Red Flags of Narcissism
By Kathy Krajco
Since narcissists are such expert con artists, how do you spot them? By not judging by appearances. Or reputation.
A specific behavior, such as being haughty, inconsiderate, or ignoring someone, can occur in widely varying contexts. So, it can be done for many reasons, not just narcissistic reasons. Nonetheless, there are few behaviors so unique to persons suffering from NPD that they should serve as red flags.
Here are eight red flags:
- puts on a conspicuous display of goodness and kindness
- damages the images of most others
- has a history of past upheavals
- is hated for mysterious reasons by people close to them
- exhibits unnatural and perplexing behavior -- backwards reactions to things
- is a control freak, trampling privacy/boundaries
- is extremely self-absorbed
- has a hostile reaction to attention and credit given others
This was a quote of the late Kathy Krajco's book from the Narcissists Suck blog article "Controlling Others vs. Self Control"

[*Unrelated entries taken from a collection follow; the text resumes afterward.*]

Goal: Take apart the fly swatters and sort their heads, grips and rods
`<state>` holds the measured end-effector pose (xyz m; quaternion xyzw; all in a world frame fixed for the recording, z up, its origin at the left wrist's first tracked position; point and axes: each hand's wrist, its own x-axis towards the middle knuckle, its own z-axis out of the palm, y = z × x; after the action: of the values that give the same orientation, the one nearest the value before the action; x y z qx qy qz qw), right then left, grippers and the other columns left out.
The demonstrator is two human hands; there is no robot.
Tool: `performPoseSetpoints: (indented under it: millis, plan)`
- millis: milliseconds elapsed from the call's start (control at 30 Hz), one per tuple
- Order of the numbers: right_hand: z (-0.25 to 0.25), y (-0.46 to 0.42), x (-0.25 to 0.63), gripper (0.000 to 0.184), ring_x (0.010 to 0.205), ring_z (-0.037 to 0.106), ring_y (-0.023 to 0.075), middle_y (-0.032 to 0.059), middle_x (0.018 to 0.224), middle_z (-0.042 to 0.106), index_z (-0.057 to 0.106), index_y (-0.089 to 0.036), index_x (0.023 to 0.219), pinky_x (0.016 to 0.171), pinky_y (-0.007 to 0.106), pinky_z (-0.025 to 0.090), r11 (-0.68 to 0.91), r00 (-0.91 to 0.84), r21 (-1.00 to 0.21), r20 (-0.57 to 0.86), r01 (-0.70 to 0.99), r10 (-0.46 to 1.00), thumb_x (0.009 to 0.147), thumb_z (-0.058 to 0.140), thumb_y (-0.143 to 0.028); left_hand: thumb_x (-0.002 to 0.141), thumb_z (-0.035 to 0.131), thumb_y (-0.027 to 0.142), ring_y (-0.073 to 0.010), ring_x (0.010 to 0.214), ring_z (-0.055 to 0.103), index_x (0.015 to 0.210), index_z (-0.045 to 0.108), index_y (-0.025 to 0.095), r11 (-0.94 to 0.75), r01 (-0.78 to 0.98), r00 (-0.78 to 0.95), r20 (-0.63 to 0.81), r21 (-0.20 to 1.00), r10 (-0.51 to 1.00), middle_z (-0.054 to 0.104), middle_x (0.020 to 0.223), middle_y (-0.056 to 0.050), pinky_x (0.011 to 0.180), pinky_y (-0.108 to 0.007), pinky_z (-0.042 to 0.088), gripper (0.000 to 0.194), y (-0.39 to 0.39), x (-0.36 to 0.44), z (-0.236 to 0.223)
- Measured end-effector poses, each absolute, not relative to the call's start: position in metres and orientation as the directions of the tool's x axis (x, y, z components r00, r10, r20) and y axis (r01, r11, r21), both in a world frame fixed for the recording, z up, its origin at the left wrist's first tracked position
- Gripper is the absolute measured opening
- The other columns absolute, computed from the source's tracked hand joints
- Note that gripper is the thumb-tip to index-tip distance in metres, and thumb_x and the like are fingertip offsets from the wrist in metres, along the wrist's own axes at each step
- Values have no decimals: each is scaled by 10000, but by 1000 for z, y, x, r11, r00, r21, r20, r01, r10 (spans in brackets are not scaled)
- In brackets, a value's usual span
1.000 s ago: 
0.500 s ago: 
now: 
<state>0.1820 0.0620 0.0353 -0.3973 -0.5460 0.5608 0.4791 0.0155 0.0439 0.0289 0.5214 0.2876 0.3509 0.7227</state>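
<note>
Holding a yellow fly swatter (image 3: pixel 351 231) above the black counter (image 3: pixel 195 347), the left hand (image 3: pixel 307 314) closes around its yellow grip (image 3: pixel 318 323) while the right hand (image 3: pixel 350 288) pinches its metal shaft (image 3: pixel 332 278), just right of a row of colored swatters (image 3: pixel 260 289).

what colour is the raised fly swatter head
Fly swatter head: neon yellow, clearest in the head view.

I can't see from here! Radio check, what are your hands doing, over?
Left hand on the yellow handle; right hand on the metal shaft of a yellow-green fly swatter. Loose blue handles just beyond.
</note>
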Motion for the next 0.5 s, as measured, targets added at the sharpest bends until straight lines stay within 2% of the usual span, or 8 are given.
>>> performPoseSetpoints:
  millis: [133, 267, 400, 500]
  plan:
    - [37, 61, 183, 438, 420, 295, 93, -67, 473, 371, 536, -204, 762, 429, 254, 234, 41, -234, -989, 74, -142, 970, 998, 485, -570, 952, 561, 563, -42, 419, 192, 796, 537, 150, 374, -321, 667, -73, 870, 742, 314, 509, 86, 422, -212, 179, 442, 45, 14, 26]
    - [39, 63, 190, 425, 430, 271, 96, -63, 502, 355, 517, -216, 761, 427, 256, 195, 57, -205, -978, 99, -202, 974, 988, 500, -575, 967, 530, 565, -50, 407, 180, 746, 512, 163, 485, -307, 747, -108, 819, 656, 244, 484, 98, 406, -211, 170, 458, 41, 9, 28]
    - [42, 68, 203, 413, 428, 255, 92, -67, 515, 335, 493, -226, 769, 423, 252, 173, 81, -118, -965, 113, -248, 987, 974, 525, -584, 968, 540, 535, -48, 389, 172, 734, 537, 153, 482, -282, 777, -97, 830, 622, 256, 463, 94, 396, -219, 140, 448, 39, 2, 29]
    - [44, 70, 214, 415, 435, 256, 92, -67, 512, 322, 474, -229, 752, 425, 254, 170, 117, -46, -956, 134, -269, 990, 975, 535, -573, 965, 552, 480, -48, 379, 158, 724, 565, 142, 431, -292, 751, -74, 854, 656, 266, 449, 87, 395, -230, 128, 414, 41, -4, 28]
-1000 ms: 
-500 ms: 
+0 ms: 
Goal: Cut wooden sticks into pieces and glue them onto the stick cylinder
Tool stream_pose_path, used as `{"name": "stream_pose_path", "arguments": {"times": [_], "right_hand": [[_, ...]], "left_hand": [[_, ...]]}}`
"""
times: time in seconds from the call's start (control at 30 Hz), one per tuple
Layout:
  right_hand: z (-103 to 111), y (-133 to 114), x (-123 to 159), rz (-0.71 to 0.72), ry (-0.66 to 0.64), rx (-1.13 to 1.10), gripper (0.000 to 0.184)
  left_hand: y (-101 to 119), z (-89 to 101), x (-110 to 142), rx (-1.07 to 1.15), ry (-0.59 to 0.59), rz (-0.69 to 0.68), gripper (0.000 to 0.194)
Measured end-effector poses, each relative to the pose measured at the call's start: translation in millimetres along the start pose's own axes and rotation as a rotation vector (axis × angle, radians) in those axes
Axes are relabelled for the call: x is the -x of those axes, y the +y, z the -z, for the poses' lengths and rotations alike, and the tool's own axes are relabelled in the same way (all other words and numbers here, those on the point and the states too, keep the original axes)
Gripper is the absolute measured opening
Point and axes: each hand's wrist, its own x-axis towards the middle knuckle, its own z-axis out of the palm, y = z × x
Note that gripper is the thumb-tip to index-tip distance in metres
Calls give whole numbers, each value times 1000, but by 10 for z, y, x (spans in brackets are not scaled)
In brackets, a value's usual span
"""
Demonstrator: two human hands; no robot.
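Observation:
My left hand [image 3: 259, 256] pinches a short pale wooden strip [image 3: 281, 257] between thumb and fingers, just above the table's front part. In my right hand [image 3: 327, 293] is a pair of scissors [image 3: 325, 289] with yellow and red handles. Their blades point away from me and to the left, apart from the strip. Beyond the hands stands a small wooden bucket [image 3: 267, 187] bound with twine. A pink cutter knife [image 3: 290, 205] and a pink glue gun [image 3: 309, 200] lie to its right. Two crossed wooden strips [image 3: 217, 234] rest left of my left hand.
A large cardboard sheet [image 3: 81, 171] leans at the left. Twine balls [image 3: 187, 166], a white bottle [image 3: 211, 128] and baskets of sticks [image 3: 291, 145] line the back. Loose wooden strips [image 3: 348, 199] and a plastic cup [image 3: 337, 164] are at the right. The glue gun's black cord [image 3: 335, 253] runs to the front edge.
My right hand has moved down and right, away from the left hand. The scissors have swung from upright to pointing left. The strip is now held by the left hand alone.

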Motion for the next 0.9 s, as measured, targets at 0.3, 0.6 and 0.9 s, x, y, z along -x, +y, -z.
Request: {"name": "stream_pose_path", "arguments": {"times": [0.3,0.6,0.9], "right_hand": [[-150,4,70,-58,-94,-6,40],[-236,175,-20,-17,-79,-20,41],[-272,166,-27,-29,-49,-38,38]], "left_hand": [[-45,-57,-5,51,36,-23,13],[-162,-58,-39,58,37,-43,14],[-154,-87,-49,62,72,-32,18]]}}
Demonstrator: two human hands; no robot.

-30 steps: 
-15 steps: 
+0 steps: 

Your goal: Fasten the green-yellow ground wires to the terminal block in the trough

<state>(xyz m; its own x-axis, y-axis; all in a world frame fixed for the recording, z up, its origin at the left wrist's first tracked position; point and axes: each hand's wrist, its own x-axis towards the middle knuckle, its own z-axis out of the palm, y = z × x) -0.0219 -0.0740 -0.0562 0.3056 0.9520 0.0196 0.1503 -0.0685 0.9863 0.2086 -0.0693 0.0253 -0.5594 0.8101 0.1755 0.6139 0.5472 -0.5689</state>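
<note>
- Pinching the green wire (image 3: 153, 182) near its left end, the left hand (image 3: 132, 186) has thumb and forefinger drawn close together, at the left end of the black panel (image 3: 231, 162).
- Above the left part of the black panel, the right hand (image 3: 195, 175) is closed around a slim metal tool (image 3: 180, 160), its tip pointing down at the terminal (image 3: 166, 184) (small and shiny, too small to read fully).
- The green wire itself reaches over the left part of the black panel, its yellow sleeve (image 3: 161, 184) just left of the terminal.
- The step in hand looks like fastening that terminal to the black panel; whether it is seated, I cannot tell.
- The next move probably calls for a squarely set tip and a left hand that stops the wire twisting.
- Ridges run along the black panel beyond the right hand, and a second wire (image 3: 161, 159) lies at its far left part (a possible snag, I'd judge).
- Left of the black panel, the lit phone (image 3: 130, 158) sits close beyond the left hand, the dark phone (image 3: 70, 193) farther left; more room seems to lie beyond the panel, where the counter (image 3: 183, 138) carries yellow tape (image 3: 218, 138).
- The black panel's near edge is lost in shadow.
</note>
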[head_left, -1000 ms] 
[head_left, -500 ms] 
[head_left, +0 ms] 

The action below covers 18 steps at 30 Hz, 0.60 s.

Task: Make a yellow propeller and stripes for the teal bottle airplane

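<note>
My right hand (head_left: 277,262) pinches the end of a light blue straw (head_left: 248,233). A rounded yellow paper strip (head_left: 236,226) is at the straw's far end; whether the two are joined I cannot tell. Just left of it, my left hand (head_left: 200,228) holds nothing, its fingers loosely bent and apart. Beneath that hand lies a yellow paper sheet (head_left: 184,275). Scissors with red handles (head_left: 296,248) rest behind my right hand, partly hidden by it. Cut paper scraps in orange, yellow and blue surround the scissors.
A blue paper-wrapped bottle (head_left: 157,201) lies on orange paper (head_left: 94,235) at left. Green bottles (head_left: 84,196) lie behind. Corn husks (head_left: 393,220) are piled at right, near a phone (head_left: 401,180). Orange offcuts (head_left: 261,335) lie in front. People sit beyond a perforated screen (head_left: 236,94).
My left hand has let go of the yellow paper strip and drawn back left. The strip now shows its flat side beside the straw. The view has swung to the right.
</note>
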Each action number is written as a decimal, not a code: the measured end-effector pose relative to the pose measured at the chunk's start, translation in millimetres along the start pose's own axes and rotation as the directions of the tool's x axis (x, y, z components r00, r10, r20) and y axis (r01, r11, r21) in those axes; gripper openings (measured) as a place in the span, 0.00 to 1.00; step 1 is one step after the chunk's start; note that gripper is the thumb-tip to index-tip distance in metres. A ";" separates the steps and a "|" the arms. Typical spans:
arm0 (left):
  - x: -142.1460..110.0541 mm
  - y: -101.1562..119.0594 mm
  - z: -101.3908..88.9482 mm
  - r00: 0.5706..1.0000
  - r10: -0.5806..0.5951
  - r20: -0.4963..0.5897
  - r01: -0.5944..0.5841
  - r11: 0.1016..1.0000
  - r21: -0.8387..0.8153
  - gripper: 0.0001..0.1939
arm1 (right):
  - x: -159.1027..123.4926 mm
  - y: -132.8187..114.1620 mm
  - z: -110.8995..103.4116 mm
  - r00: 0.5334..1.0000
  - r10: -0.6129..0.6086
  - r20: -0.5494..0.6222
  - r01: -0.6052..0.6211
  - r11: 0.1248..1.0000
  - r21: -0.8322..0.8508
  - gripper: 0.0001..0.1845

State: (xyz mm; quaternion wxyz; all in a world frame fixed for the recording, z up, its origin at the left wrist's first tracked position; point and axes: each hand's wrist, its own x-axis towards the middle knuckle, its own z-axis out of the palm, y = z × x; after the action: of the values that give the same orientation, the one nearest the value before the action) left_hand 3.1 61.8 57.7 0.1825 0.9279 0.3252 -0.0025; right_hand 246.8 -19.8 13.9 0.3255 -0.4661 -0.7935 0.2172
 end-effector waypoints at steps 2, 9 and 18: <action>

I'm going to use these red flags from now on. I also have one to add, "gives patronizing untruthful compliments that veils underlying hostility." Sometimes there's even a strategy behind empty compliments in an attempt to try and make another more deserving person feel jealous of you. I'll never forget how embarrassed I was when I was one of the first people announced at a dinner banquet for having worked at a trial. The attorney announced my name to thank me and I knew I was undeserving of such praise. I knew many women who had worked far harder and longer hours in the room were horrified as I was just a temporary employee. Their names weren't even called. This tends to cause certain types of women to hate you. Then at the dinner table, a few attorneys centered the conversation on me and called me "awesome." I did jack swat, a little typing, clerical work. I was so embarrassed.
Opening Wollmann's Deceptive Fan Mail "Your Jazz Singing!"
It was ultimately difficult to avoid Wollmann on-line due to his posing behind a fan email, however I should have never responded. Regardless of knowing red flags, for me the problem remains there are an overwhelming number of control freak and malignant narcissists who live in San Francisco who gravitate towards management, especially in law firms. The fact is, narcissists are everywhere and usually seek positions of control and power over others.
Narcissists at Work; Hard to Avoid
I noted one of the worst cases of narcissism of a co-worker last year, call him "M". M did nothing but think and talk about himself all day and continually put on a display of kindness and goodness. He'd ask me to run Google searches on his name to see his accomplishments on behalf of charities. As I sat next to his desk one day, he'd keep asking "have you run a search on me yet?" I'd have to respond "Not yet, I'm finishing up my work."
M would feel it necessary to continually brag about whatever he was excelling in from his bowling tournaments to recent success skydiving. He even showed me his sky diving video at work. This had followed his bringing photos of himself at a AIDS charity bicycling event in 1992. He even offered for me to take the photos home to take adequate time to view them. At parties, he would talk hours about his stunt in the military way back in the early 80's. I only put up with it all because he was gay.
Shortly after showing me his bicycling photos, M entered into another charity biking event from San Francisco to Los Angeles. I donated as with other co-workers and attorneys but apparently that wasn't enough. I was duly punished for not showing up to his return cycling ceremony in which he ignored me thereafter. I apologized via email for not being able to attend. He not only didn't respond by email but ignored me when I returned to work; my punishment for not worshiping his majesty.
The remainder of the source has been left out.